MATH 134 -- Intensive Calculus for Science 2

Normal probability densities

March 25, 2002

The normal pdf with mean mu and standard deviation 0 < sigma is defined by

p(x) = exp(-(x-mu)^2/(2*sigma^2))/(sigma*sqrt(2*Pi)...

> normaldist:=(mu,sigma,x)->exp(-(x-mu)^2/(2*sigma^2))/(sigma*sqrt(2*Pi)):

The value of mu gives the "center" of the distribution, and the value of sigma describes

how "spread out" it is around the center.
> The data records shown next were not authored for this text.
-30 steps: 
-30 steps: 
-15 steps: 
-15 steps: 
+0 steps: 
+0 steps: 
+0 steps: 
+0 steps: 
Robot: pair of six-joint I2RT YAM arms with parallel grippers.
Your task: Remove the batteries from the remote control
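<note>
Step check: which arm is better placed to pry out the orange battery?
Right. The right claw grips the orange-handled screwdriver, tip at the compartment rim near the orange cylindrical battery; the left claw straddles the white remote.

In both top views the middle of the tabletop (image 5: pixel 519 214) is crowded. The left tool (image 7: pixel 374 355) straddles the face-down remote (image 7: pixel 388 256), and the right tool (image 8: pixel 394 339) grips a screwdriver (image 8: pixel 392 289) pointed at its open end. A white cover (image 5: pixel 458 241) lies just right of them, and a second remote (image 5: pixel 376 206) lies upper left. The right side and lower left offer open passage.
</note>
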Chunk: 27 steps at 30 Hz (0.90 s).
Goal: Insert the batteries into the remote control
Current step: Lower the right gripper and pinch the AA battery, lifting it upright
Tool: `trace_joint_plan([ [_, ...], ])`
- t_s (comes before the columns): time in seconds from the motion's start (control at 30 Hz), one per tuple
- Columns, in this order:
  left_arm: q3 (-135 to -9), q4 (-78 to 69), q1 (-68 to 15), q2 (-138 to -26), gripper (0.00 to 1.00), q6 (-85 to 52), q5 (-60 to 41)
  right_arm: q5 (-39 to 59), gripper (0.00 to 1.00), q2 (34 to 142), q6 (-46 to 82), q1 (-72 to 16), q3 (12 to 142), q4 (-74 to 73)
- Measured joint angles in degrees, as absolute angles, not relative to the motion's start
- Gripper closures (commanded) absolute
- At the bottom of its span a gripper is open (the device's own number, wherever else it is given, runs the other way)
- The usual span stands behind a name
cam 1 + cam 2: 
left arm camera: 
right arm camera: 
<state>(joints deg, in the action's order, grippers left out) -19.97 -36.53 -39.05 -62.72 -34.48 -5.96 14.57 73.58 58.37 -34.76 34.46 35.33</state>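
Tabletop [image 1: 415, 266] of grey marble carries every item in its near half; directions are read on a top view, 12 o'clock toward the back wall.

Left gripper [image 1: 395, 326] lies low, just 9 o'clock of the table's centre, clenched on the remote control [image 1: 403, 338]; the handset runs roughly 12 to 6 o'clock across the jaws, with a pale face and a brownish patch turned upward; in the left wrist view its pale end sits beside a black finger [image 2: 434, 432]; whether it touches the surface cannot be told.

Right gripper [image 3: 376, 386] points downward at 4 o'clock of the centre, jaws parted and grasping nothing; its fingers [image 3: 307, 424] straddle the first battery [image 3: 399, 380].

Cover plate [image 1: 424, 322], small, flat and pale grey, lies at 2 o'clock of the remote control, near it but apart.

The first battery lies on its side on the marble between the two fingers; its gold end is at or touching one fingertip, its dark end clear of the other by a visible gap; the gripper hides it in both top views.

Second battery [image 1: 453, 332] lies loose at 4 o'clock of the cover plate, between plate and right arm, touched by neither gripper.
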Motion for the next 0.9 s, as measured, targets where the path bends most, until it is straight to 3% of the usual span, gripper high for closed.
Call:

Here are some examples. First, mu = 0, sigma = 1

> plot(normaldist(0,1,x),x=-4..4,axes=boxed);

[Maple Plot]

Next, mu = 1, sigma = .2, 1, 2 to illustrate what changes as sigma increases -- the bigger

sigma is, the more spread-out the density is (and the lower the peak at x = mu is):

> plot({normaldist(1,.2,x),normaldist(1,1,x),normaldist(1,2,x)},x=-3..4,axes=boxed);

[Maple Plot]

On the other hand, fixing sigma , but increasing mu just shifts the graph to the right:

> plot({normaldist(1,1,x),normaldist(2,1,x),normaldist(3,1,x)},x=-3..7,axes=boxed);

[Maple Plot]

For every normal density function, the probability Prob( mu <= x <= mu+sigma ) is the same:

> Digits:=20;

Digits := 20

> evalf(Int(normaldist(0,1,x),x=0..1));

.34134474606854294859

> evalf(Int(normaldist(12,.03,x),x=12..12.03));

.34134474606854294857

(up to the error from Maple's numerical integration routines!) This says: The probability

that a normally distributed random variable is between its mean and its mean plus its

standard deviation is just a bit more than .34 (or 34%).